The issue occurs when Google Ad search events and sessions are mistakenly classified as organic or direct traffic. This happens when a page view event is generated from a Google search ad and the event includes a “gclid parameter” in the page URL. Unfortunately, this event is still attributed to organic or direct traffic.
This misattribution can significantly distort the accuracy of your data when querying event or session-level traffic acquisition fields, such as channel grouping, source, medium, and campaign.
This issue has been known for some time, yet Google hasn’t provided a fix.
So, what can you do?
One approach is to create a workaround to enhance the accuracy of your session-based traffic source acquisition queries for dimensions like source/medium, campaign, and default channel grouping.
Begin by extracting traffic source information from events and aggregating it at the session level, focusing on user_pseudo_id and ga_session_id.

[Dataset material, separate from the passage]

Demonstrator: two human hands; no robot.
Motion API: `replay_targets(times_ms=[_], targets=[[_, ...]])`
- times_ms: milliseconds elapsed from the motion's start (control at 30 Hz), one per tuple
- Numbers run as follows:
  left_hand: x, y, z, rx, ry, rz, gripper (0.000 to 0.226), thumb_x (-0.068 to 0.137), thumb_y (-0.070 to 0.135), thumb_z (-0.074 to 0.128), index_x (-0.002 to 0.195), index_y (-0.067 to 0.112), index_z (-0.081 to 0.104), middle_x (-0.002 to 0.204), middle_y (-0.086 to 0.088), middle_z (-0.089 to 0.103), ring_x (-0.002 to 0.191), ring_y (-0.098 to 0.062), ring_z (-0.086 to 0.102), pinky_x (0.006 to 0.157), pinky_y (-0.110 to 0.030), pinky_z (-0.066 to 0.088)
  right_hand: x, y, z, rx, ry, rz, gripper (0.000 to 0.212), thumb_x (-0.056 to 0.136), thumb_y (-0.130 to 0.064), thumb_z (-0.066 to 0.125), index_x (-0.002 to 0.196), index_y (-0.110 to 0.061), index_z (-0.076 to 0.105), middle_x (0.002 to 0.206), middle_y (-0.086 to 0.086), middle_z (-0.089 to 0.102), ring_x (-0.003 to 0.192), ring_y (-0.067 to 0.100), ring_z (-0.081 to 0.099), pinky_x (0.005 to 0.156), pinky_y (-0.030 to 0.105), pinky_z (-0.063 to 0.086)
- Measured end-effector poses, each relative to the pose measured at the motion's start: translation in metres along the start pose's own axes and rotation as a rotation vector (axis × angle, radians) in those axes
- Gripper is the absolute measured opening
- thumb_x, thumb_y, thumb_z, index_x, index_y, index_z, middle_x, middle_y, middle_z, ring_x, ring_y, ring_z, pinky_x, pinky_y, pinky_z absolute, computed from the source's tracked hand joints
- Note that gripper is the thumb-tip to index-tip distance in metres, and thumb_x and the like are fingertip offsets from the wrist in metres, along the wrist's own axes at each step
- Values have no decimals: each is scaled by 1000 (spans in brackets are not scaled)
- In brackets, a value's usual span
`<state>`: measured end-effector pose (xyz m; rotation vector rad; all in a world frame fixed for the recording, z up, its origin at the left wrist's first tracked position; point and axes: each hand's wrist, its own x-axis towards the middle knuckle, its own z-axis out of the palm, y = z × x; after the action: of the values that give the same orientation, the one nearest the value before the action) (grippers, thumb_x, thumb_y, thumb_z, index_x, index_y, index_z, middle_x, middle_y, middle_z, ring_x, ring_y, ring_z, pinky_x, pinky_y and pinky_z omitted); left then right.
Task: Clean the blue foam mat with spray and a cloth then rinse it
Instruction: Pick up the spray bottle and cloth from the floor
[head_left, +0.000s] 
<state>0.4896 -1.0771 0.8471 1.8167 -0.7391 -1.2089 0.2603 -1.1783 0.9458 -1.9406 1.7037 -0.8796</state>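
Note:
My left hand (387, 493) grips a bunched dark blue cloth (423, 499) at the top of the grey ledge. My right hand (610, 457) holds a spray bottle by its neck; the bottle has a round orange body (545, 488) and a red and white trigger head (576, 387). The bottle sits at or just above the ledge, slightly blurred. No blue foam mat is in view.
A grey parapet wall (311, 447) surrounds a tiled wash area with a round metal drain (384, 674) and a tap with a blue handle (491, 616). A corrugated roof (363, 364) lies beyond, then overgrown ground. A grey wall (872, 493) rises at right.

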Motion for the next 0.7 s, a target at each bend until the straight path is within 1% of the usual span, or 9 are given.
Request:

Identify events originating from paid search clicks by checking if the ‘gclid’ parameter is present in the page_location event parameter. Once you have this data, you can apply a fix to overwrite the source, medium, and campaign fields when ‘has_gclid’ is true.
This ensures that sessions previously misattributed to organic search are correctly assigned to paid search.
The fixed attribution can now be used in various queries. You can count sessions by source/medium, and if necessary, further analyze campaigns and default channel grouping to gain strategic insights from your GA4 data.
This approach helps you work around the misattribution issue, providing more accurate insights into your data.